JUBE Interoperability¶
JUBE is a benchmark automation tool developed by the Julich Supercomputing Centre.
You can find the github repo here: https://github.com/FZJ-JSC/JUBE
And the website here: https://apps.fz-juelich.de/jsc/jube/docu/index.html
JUBETemplates¶
JUBE defines the machines on which it operates via “platform.xml” files and job templates. remotemanager
provides iteroperability with these definitions via the JUBETemplate
module, which is avaiable at remotemanager.JUBEInterop
This object provides a modified from_repo
which is able to pull these files automatically.
Note
By default from_repo
is poined at the JUBE4MaX repository, however you can change this via the repo
argument. (Point it at the root of the repo).
You should then specify a path
to the directory containing the platform and template files.
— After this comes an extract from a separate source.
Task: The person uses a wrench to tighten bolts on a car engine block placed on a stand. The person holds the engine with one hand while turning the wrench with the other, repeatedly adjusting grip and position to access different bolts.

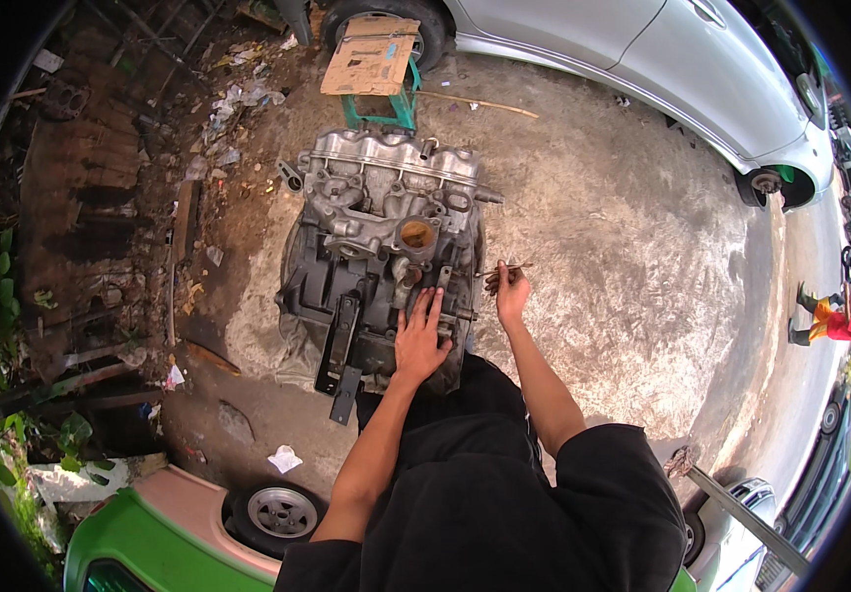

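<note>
A car engine [386, 212], greasy and grey with a silvery valve cover on its far side, stands on the ground right in front of me. My left hand [420, 340] lies on its near right part, fingers stretched out and resting on the metal. Just off the engine's right side, my right hand [511, 298] has its blackened fingers closed on a thin metal rod-like tool [516, 266]. The tool points left toward the engine; its exact kind is too small to make out. A dark metal bracket [342, 340] sticks out at the engine's near left.
Beyond the engine, a green stool [379, 111] carries cardboard [371, 64] with a wrench on it. A silver car [603, 39] is parked at the far right, a green car [149, 538] at near left. Litter lies along the left; a person in red and yellow [830, 321] is far right.
</note>
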`<state>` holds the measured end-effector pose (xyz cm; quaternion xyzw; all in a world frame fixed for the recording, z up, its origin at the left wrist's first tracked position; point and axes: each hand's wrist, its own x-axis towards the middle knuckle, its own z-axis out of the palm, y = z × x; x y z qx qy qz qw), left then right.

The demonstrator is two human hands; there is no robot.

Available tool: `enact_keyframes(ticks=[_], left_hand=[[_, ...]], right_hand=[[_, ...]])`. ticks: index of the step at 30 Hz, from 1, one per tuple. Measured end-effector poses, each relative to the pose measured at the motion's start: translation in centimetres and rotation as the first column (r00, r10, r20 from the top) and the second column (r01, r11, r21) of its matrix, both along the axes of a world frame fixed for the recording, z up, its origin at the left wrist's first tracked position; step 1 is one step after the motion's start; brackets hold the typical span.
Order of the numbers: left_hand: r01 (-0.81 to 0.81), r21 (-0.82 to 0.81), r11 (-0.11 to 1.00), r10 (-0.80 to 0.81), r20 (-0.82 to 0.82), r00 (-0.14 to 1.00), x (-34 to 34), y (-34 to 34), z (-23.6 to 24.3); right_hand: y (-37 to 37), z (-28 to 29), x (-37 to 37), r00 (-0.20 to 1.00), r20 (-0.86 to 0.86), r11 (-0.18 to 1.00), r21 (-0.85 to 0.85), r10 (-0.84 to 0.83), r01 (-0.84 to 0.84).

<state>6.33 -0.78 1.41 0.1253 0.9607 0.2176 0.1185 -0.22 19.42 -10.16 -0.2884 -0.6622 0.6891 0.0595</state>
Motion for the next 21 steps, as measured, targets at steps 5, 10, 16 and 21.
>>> enact_keyframes(ticks=[5,10,16,21], left_hand=[[0.003,-0.011,1.0,-0.003,0.031,1.0,-0.1,0.0,0.1],[0.008,-0.033,0.999,-0.006,0.046,0.999,-0.1,0.0,0.2],[0.013,-0.044,0.999,-0.011,0.055,0.998,-0.1,-0.1,0.2],[0.014,-0.039,0.999,-0.012,0.054,0.998,-0.1,-0.1,0.1]], right_hand=[[0.0,-2.9,-2.4,0.976,0.162,0.975,0.145,0.143,-0.167],[0.5,-8.1,-4.6,0.904,0.39,0.961,0.13,0.176,-0.243],[1.1,-10.0,-6.9,0.87,0.355,0.894,0.16,0.343,-0.418],[1.0,-7.7,-8.0,0.805,0.379,0.812,0.191,0.457,-0.551]])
The target for these files can be changed by updating platform_name
and template_name
Since the file names are likely to clash when pulling multiple machines, they are stored by default in a directory extracted from the name. You can also set this parameter with local_dir
.
[2]:
from remotemanager.JUBEInterop import JUBETemplate
template = JUBETemplate.from_repo(path="max-inputs/platforms/cineca/leonardo/booster", local_dir="temp_platform_store")
searching for platform.xml & submit.job at https://gitlab.com/max-centre/JUBE4MaX/-/raw/develop/max-inputs/platforms/cineca/leonardo/booster
Grabbed file 'temp_platform_store/platform.xml'
Grabbed file 'temp_platform_store/submit.job'
After a successful file collection, you will now be able to generate jobscripts using this computer. Lets set some basic arguments and print a sample.
[3]:
template.accountno = "test_acc"
template.nodes = 24
template.ncpus = 128
template.ncores = 128
template.taskspernode = 32
template.executable = "bigdft"
[4]:
script = template.script()
print(script)
#!/bin/bash
#SBATCH --nodes=24
#SBATCH --ntasks-per-node=32
#SBATCH --cpus-per-task=1
#SBATCH --gres=gpu:4
#SBATCH --time=24:00:00
#SBATCH --exclusive
#SBATCH --account=#ACCOUNT_NO#
#SBATCH --partition=boost_usr_prod
#SBATCH --qos=normal
module purge
export OMP_NUM_THREADS=1
scontrol show jobid -dd $SLURM_JOB_ID > scontrol.out
sacct -j $SLURM_JOB_ID --long > sacct.out
touch #READY#
Parameterisation¶
Since these platforms are intended to be used within the JUBE infrastructure, you will need to be careful to set the correct parameters. If you’re not sure which parameters to set, you can check the downloaded files, or print the arguments
property.
[5]:
print(template.arguments)
['jube_benchmark_name', 'queue', 'timelimit', 'starter', 'args_starter', 'measurement', 'outlogfile', 'errlogfile', 'executable', 'args_executable', 'touch $ready_file', 'nodes', 'threadspertask', 'taskspernode', 'taskspersocket', 'cpuspertask', 'pe', 'gres', 'accountno', 'qos', 'modules', 'preprocess', 'postprocess', 'wrapname', 'wrappre', 'wrappost', 'ready_file', 'make', 'cc', 'cflags', 'mpi_cc', 'mpi_cxx', 'mpi_f90', 'mpi_f77', 'load_module', 'mapping', 'submit', 'submit_script', 'shared_folder', 'shared_job_info', 'nsocket', 'nodecpus', 'ncores', 'threads', 'env', 'ngpus', 'tasks', 'memnodemachine', 'minmem']
Missing Parameters¶
By default, when encountering a missing argument for a substitution, BaseComputer
will delete the whole line. This is based on the rationale that a jobscript #PRAGMA flag=#argument#
is best deleted if empty, as it will cause the job to fail.
JUBETemplate
uses the “local” empty behaviour for substitutions by default. This means that any missing parameters are removed “locally”, not globally.
If you look at the earlier example, and compare it with the template, you can see many examples of this. Especially on the mpirun
call, arguments are missing, however the line is still present.
Temporary Values¶
Just like BaseComputer is able to accept “temporary” values within the script()
method, so is JUBETemplate
[6]:
print(template.script(nodes=128))
#!/bin/bash
#SBATCH --nodes=128
#SBATCH --ntasks-per-node=32
#SBATCH --cpus-per-task=1
#SBATCH --gres=gpu:4
#SBATCH --time=24:00:00
#SBATCH --exclusive
#SBATCH --account=#ACCOUNT_NO#
#SBATCH --partition=boost_usr_prod
#SBATCH --qos=boost_qos_bprod
module purge
export OMP_NUM_THREADS=1
scontrol show jobid -dd $SLURM_JOB_ID > scontrol.out
sacct -j $SLURM_JOB_ID --long > sacct.out
touch #READY#
Just like the BaseComputer
temporary values, these exist for only a single run.
[7]:
nodes = template.script().split("\n")[1]
print(nodes)
#SBATCH --nodes=24